### Data excerpt ###

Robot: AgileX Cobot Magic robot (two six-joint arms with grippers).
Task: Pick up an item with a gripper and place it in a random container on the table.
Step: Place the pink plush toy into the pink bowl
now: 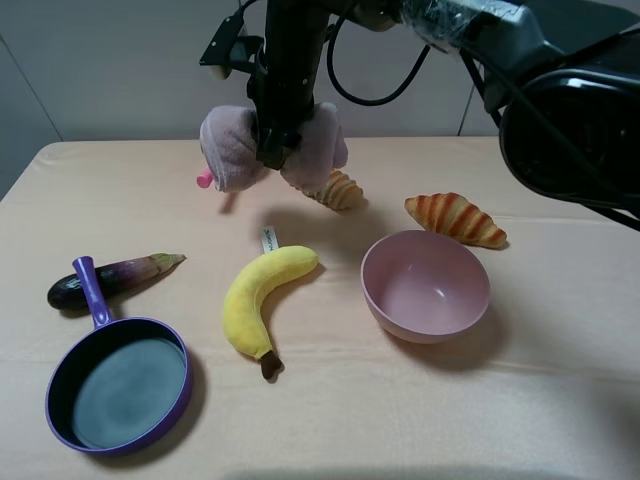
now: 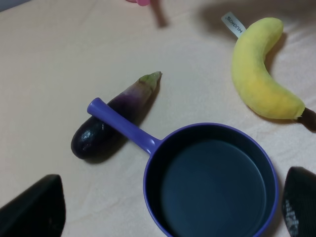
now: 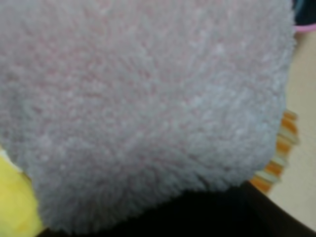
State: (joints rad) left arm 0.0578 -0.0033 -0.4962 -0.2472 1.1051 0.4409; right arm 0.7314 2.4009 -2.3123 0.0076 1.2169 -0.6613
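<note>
Right end effector clamped on plush towel, mid-air near far edge of surface; risk: floppy ends catch pink bowl rim, towel drapes half out.

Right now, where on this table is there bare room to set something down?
Bare tablecloth lies along the near edge between the frying pan and bowl, in front of the banana, and at the far left behind the eggplant. It's crowded mid-table: bread roll, croissant, and towel hanging above.
</note>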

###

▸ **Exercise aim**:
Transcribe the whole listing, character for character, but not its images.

▸ **Solution for this problem**:
Robot: AgileX Cobot Magic robot (two six-joint arms with grippers).
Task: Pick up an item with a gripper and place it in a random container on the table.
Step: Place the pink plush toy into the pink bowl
now: 
now: 
now: 
State: (joints rad) left arm 0.0578 -0.0033 -0.4962 -0.2472 1.1051 0.4409; right arm 0.7314 2.4009 -2.3123 0.0076 1.2169 -0.6613
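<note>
Right end effector clamped on plush towel, mid-air near far edge of surface; risk: floppy ends catch pink bowl rim, towel drapes half out.

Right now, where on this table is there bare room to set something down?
Bare tablecloth lies along the near edge between the frying pan and bowl, in front of the banana, and at the far left behind the eggplant. It's crowded mid-table: bread roll, croissant, and towel hanging above.
</note>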

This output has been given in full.